Task prompt :: In the data below, how many lines include the string "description"? Give only the number.

Records to process ::
'''
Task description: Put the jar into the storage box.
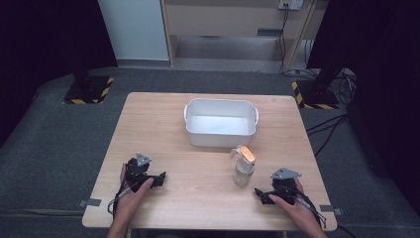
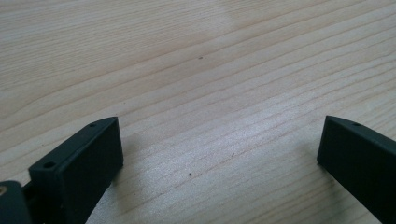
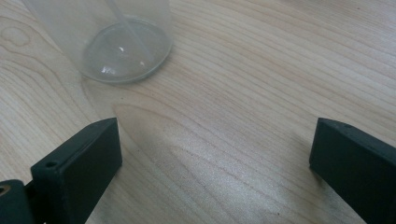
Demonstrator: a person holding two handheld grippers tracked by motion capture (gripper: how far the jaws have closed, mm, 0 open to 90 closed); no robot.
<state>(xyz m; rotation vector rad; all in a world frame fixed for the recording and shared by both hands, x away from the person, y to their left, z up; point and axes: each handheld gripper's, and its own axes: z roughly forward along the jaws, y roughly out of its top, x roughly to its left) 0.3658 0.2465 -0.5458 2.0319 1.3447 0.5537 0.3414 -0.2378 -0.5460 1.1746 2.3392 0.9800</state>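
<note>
A clear spray bottle point(image 1: 243, 168) with an orange and white trigger head stands upright on the wooden table point(image 1: 208, 203), just in front of a white plastic tub point(image 1: 221, 122). My right gripper point(image 1: 263, 195) rests on the table to the bottle's right, open, nothing between its jaws. In the right gripper view the bottle's clear base point(image 3: 122, 44) stands ahead and to the left of the open right gripper point(image 3: 215, 149). My left gripper point(image 1: 157, 178) lies at the front left, held by a hand. The left gripper point(image 2: 219, 149) stands open over bare wood.
The tub sits in the middle of the table's far half. Grey carpet surrounds the table. Two black stands with yellow-striped bases point(image 1: 89, 89) point(image 1: 317, 94) stand beyond the far corners, with cables on the floor at the right.
</note>
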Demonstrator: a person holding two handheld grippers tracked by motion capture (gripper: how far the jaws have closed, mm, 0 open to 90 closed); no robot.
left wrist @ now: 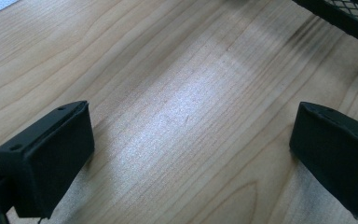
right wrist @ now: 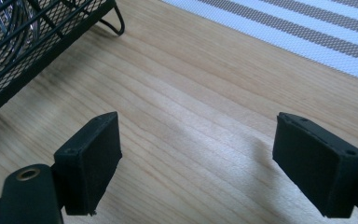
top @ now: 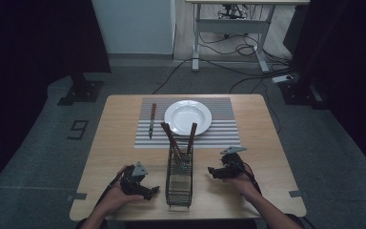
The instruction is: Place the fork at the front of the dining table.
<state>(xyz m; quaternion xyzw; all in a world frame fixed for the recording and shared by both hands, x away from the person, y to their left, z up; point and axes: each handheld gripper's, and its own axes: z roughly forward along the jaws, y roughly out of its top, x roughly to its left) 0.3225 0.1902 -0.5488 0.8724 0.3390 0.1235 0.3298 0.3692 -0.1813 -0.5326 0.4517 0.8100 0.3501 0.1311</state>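
The wire basket (top: 179, 179) stands on the wooden bench (top: 119, 138), a little below the middle of the high view, between the two hands. It is a black mesh caddy, and two long utensils with brown handles (top: 171, 138) stick out of its far end and lean apart from each other. The left hand-held gripper (top: 150, 191) is in the lower left part of that picture, just beside the basket, and it points toward the basket's left wall. In the left gripper view its two black jaws stand wide apart with only bare wood between them, and a corner of the basket (left wrist: 349, 18) shows at the upper right of the frame. The right hand-held gripper (top: 211, 171) is in the lower right part of the high view, near the basket's right side, and it also points toward the basket. In the right gripper view its jaws are wide apart too, with nothing between them; the basket (right wrist: 28, 42) shows at the upper left of that frame and the striped placemat (right wrist: 307, 32) at the upper right. Behind the basket, in the middle of the high view, the placemat (top: 219, 133) carries a white plate (top: 188, 117), and a knife with a brown handle (top: 152, 119) lies left of the plate.
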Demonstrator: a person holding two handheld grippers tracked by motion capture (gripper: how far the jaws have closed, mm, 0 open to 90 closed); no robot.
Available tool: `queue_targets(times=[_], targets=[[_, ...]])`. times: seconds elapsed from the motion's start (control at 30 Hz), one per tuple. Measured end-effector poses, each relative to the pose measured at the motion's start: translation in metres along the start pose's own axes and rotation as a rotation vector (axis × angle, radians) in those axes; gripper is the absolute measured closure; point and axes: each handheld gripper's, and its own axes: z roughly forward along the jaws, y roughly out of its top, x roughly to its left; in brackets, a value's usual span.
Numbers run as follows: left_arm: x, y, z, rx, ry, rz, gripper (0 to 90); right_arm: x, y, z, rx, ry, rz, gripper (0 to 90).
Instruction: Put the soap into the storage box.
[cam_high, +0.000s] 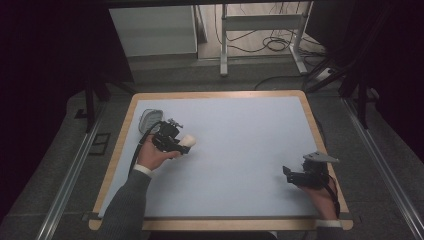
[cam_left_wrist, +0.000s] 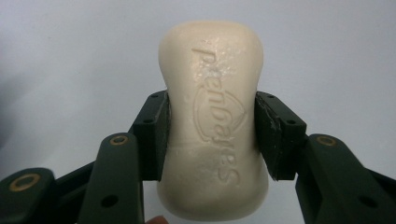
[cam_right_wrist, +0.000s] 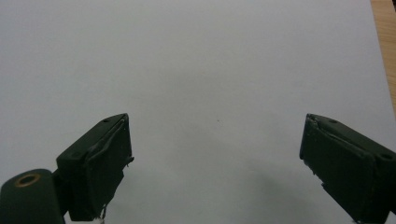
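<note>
A cream bar of soap (cam_left_wrist: 212, 121) with embossed lettering sits between the jaws of my left gripper (cam_left_wrist: 211, 135), both pads pressed against its narrow waist. In the high view the soap (cam_high: 188, 141) pokes out to the right of the left gripper (cam_high: 181, 142), held over the left part of the pale blue mat (cam_high: 240, 150). A clear oval soap dish (cam_high: 148, 119) lies just behind the left hand, near the mat's far left corner. My right gripper (cam_high: 287, 173) rests low at the right side of the mat. Its jaws stand wide apart with bare mat between them (cam_right_wrist: 215, 154).
The mat lies on a wooden table (cam_high: 115, 155) with a raised rim. Metal rails run along both sides of the table. Behind it stand a white cabinet (cam_high: 155, 30), a metal frame (cam_high: 262, 22) and loose cables on the floor.
</note>
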Motion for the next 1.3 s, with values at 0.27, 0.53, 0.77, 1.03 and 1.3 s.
queue_targets(times=[0.27,0.53,0.77,1.03,1.3], targets=[[0.007,0.003,-0.007,-0.006,0.016,-0.005,49.3,0.0,0.0,0.001,0.003,0.003,-0.001,8.9],[0.017,0.003,-0.017,-0.016,0.038,-0.023,49.4,0.0,0.0,0.0,0.001,-0.001,0.001,8.9],[0.026,0.005,-0.026,-0.029,0.055,-0.035,49.4,0.001,0.0,0.001,0.006,0.001,0.0,8.9],[0.037,0.005,-0.031,-0.035,0.059,-0.059,49.4,0.001,0.0,0.001,0.007,0.0,-0.001,8.9],[0.048,0.008,-0.037,-0.052,0.083,-0.085,49.3,0.001,0.0,0.001,0.007,-0.001,0.0,8.9]])
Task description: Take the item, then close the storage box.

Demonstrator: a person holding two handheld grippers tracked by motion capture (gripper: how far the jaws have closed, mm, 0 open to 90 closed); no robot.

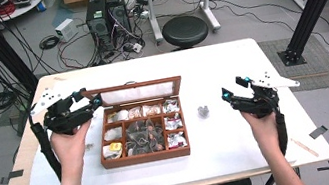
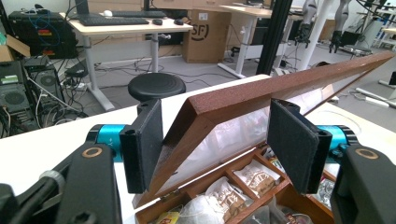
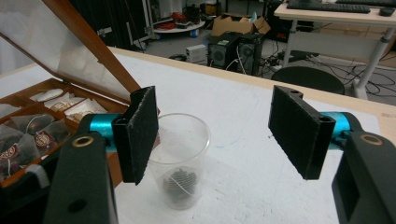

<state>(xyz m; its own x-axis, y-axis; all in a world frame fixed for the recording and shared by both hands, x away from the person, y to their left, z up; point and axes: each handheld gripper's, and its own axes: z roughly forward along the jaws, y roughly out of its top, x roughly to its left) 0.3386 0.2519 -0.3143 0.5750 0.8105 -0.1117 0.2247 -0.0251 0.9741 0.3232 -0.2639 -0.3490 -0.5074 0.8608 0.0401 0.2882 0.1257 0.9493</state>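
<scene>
The wooden tea box sits in the middle of the white table, with its lid standing up at the back, at 12 o'clock. From the high view I see little bags in its small rooms. The left gripper is at 9 o'clock from the box, up by the lid's left corner. The right gripper is at 3 o'clock, well apart from the box. A small clear cup stands between the box and that gripper.

The left gripper view is much closer. Here the left gripper has its two black jaws spread wide, one on each side of the lid's brown edge. I cannot tell if the pads touch the wood. Tea bags show below, at 6 o'clock.

The right gripper view shows what the high one hides: the cup is see-through and has something dark in the bottom. The right gripper has its jaws spread apart, holding nothing. The cup stands just behind the left jaw, at 7 o'clock. The box is at 9 o'clock.
</scene>
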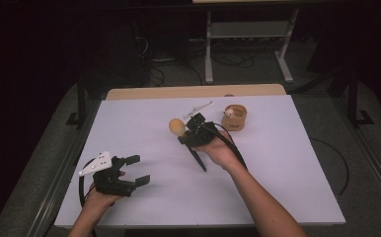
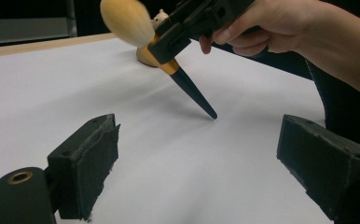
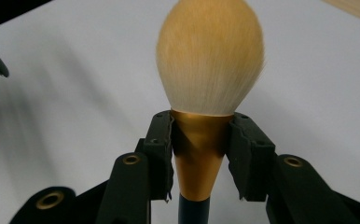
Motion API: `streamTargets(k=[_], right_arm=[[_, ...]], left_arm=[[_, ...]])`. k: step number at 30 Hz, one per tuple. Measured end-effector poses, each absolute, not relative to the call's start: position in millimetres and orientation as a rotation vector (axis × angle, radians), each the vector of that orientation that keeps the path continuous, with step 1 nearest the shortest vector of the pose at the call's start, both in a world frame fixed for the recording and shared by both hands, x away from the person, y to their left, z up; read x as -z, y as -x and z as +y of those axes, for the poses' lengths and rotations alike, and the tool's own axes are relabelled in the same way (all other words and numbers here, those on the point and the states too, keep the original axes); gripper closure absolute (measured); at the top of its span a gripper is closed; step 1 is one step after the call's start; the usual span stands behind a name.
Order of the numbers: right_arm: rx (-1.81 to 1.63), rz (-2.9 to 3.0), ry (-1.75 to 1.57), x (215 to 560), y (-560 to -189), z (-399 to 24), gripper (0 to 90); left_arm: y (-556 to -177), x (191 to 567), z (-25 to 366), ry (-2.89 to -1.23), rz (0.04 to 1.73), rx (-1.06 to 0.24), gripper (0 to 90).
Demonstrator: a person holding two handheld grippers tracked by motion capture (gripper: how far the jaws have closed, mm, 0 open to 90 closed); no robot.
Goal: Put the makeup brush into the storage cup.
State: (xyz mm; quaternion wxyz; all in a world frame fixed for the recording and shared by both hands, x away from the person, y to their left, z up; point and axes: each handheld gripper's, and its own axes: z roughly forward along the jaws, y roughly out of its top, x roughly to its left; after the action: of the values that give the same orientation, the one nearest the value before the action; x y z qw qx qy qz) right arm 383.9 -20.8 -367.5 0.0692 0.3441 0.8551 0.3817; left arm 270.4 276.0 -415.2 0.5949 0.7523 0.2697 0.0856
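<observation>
Dark floor and grey metal table legs lie behind a flat white table top (image 1: 277,168) with a pale wooden strip along its far edge. White and smooth, the top feels plain like paper.

At the left, near the front edge, a hand holds the left gripper (image 1: 138,170), a black blocky tool with a grey three-cornered plate on top. Its two jaws stand wide apart with nothing between them. In the left gripper view the fingers (image 2: 87,158) look like rough, dark foam blocks, with bare white table between them.

Near the middle of the table, the other hand holds the right gripper (image 1: 187,129). Its jaws are closed on a big soft makeup brush (image 1: 177,127). The brush has a round, fluffy head of pale orange hair, a shiny gold metal collar and a thin dark pointed handle. In the right gripper view the black pads (image 3: 162,154) press on both sides of the gold collar (image 3: 199,149), and the fluffy head stands up above them. The brush is tilted, head up and to the left, and its pointed handle tip comes down to the white top.

Behind it lies a thin silver metal tool (image 1: 198,107). To the right of that sits a small round tan wooden pot (image 1: 234,117) with a little pale figure on it.
</observation>
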Motion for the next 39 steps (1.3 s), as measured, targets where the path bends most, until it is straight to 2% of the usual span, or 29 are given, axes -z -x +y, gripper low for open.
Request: streamTargets(k=[13, 24, 39], right_arm=[[-1.301, 2.453, -0.995, 358.3, -373.0, -49.2, 61.7], [-1.557, 2.313, -0.961, 354.1, -359.9, -85.0, 61.6], [-1.693, 2.219, -0.935, 353.4, -345.3, -114.0, 61.6]], left_arm=[[-270.1, 415.2, 275.0, -1.748, 0.626, -0.197, 12.1], [-270.4, 415.4, 274.2, -1.756, 0.635, -0.202, 12.0], [-274.7, 413.2, 269.6, -1.778, 0.604, -0.225, 12.1]])
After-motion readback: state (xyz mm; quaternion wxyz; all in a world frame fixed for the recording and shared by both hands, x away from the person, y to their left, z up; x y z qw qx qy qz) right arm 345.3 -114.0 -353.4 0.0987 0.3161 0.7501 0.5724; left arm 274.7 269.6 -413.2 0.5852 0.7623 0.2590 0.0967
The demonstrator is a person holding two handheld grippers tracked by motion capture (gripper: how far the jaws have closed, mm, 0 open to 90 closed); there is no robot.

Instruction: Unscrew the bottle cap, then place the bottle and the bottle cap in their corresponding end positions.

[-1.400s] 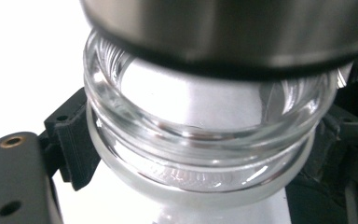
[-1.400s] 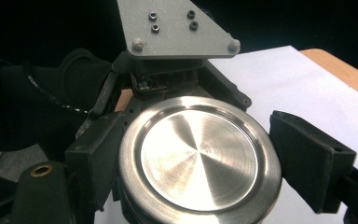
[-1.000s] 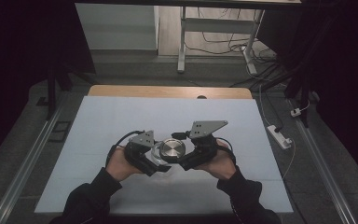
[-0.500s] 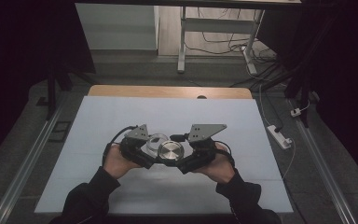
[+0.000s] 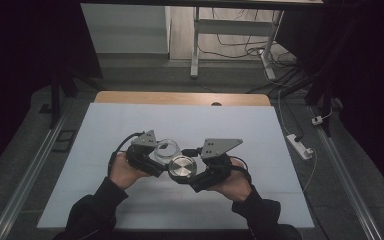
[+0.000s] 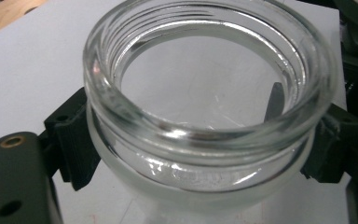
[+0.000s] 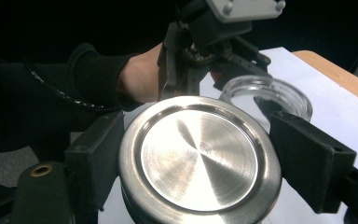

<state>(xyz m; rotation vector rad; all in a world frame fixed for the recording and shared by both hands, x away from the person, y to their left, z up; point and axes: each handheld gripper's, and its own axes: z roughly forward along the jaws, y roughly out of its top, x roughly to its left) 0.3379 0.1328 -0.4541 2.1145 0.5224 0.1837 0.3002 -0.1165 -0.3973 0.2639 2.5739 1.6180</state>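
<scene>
The glass jar point(image 6: 205, 116) sits clamped in the left gripper point(image 5: 156, 159), its jaws closed against the jar's sides just below the threaded neck. The mouth is open and faces up toward that gripper's camera; the white table point(image 5: 130, 125) shows through the clear bottom. In the high view the jar point(image 5: 167, 148) is held just above the table, left of centre and toward the near edge.

Just beside it, the round steel lid point(image 7: 198, 156) is pinched at its rim by the right gripper point(image 5: 196, 176), jaws closed on either side of it. Its brushed top faces up. In the high view the lid point(image 5: 181, 167) lies just right of the jar and a little nearer the person, its edge close to the jar; whether the two touch I cannot tell.

The right gripper view looks across the lid to the jar point(image 7: 265, 98) behind it, with the left gripper point(image 7: 233, 70) and the left hand point(image 7: 140, 79) in a dark sleeve holding it.

Both hands point(image 5: 127, 172) come in from the near edge, the grippers angled toward each other. The table's far edge is bare wood point(image 5: 180, 98).
</scene>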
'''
Response to the task :: 2